View Full Version : Why is spoon so slow?

02-13-2006, 04:45 AM
Attachment: Graphic_view.gif (http://forums.pentaho.org/archived_att/kettle/Graphic_view.gif) I have created a transformation like the one in the attached picture. It is processing ca. 50000 rows from the main table (bottom - left). It is taking the whole transformation ca. 2 hours to complete ... can that be right?
Is kettle 2.2.2 really that slow?

02-13-2006, 05:30 AM
I have seen configurations in which Spoon handles this amount of records in a single second.

In this case I really suggest you add a couple of indexes to speed up the JOIN steps.
Look at the last column of the log view when the transormation is runing.
The 3 figures indicated are
- priority
- number of records in input buffer
- number of records in output buffer

So logic indicates to look at steps with a lot of input and little output.
These steps you need to optimise.



02-13-2006, 12:04 PM
Did you set the commit size parameter in your output step different from zero?
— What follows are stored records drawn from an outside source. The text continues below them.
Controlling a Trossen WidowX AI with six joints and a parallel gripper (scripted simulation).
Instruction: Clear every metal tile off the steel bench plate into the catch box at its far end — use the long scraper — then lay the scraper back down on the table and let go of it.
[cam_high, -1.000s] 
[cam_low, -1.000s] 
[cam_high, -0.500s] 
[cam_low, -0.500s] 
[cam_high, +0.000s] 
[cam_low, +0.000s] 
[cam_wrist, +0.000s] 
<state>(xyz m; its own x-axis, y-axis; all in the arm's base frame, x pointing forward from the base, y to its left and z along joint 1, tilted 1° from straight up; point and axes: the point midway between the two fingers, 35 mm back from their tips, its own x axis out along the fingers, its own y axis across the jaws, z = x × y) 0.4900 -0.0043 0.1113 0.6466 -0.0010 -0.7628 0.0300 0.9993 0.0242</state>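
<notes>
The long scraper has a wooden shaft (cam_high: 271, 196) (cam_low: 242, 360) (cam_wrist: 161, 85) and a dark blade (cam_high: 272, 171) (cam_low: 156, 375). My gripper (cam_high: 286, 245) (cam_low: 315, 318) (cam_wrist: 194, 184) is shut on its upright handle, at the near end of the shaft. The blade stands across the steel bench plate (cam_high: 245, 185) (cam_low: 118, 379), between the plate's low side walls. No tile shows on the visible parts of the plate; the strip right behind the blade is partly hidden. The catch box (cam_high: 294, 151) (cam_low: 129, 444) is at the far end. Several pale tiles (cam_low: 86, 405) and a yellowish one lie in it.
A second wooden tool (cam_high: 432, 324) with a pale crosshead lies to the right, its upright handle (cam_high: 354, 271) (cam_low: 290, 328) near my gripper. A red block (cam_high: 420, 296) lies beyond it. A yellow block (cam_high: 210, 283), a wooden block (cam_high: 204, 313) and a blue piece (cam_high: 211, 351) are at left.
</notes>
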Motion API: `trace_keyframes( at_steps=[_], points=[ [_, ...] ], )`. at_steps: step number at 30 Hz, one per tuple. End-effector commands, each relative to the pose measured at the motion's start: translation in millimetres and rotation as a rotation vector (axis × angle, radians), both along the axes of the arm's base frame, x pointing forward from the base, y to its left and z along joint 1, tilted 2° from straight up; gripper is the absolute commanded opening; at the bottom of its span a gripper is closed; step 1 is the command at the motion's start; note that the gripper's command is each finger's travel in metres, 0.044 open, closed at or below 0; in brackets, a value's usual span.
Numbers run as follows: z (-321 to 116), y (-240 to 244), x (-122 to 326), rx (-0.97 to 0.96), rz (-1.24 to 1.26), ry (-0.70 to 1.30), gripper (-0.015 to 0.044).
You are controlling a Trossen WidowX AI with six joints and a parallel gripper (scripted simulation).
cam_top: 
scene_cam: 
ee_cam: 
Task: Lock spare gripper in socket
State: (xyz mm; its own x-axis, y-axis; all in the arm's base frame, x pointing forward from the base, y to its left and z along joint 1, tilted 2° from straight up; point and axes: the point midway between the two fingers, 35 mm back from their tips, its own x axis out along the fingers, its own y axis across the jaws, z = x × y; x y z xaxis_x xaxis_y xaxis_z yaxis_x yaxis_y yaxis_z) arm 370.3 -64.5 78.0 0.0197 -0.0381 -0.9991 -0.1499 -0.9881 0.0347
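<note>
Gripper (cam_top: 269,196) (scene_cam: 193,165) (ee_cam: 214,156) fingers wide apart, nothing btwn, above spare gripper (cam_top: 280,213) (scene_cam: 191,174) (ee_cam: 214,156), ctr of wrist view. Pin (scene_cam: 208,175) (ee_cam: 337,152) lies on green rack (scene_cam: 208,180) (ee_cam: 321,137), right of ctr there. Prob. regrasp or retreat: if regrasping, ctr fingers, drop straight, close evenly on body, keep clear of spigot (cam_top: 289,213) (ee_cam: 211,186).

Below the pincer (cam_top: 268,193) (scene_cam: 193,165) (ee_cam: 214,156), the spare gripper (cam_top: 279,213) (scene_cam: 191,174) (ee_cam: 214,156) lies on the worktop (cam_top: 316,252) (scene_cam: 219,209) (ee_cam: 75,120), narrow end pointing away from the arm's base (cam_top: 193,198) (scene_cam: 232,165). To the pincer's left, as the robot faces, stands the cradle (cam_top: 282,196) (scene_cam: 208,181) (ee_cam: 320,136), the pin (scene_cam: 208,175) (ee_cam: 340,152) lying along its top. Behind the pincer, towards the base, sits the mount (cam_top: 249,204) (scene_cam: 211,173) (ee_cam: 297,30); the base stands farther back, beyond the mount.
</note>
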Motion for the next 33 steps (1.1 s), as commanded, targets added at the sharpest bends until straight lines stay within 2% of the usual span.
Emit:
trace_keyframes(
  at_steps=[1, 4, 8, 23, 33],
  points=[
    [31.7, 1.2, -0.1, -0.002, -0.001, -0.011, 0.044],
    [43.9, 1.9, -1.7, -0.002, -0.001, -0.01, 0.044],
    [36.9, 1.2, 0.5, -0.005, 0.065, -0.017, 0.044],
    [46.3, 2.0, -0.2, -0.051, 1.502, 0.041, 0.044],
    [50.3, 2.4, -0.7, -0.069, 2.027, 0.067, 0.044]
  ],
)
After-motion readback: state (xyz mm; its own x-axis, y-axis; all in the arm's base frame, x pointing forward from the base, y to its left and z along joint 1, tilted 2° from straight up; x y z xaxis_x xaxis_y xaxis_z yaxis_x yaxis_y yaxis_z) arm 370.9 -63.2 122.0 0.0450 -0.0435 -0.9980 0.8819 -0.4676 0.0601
If not try to set the commit size to some hundred or thousand rows. I saw databases where this brought a dramatic speed increase.

How many rows are you writing?



02-14-2006, 12:40 AM
Attachment: Graphic_view2.gif (http://forums.pentaho.org/archived_att/kettle/Graphic_view2.gif) I have attached a new image of my transformation.
When I preview part A (ca. 10000 rows) it takes 20.7 sec to process.
When I preview part B (ca. 50000 rows) it takes 464.8 sec to process.
It must therefore be the last join-step that takes time. (ca. 8000 sec)
When the data reaches the join-step my CPU goes 100% the rest of the time ... is that normal?

I have tried to use a commit size of 500, but it is not helping ... I do not think MyISAM uses commit ... I am dumping the result data to a MySQL table.

02-14-2006, 10:46 PM

I guess the performance is slow because "Join Rows" performs a cartesian product of 10000x50000 rows.
The serialisation and de-serialisation of the rows take a lot of I/O and CPU.
The one thing that will make a lot of difference is to use a stream lookup or to set the max cache size to 15000. Also, always set the main step to read from to the largest stream. (most rows to expect).

Another option I had not considered before is to sort both streams on the join keys and use a Merge Rows step. Then only take identical and changed rows. It's a bit of a hack, but it should work.

The problem is I don't know what you're doing with the "Join Rows" step, it also be a lookup and in that case as Stream Lookup might even be faster with in-memory hashtable usage.

Hope this helps!

All the best,

02-15-2006, 01:43 AM
Attachment: Graphic_view3.gif (http://forums.pentaho.org/archived_att/kettle/Graphic_view3.gif) That did the trick ...

I made a version without the "Database Join", but used "Join Rows" instead ... then substituted the "Join Rows" with "Stream Lookup" and voila ...

Total processing time reduced from ca. 8000 sec to 109 sec ...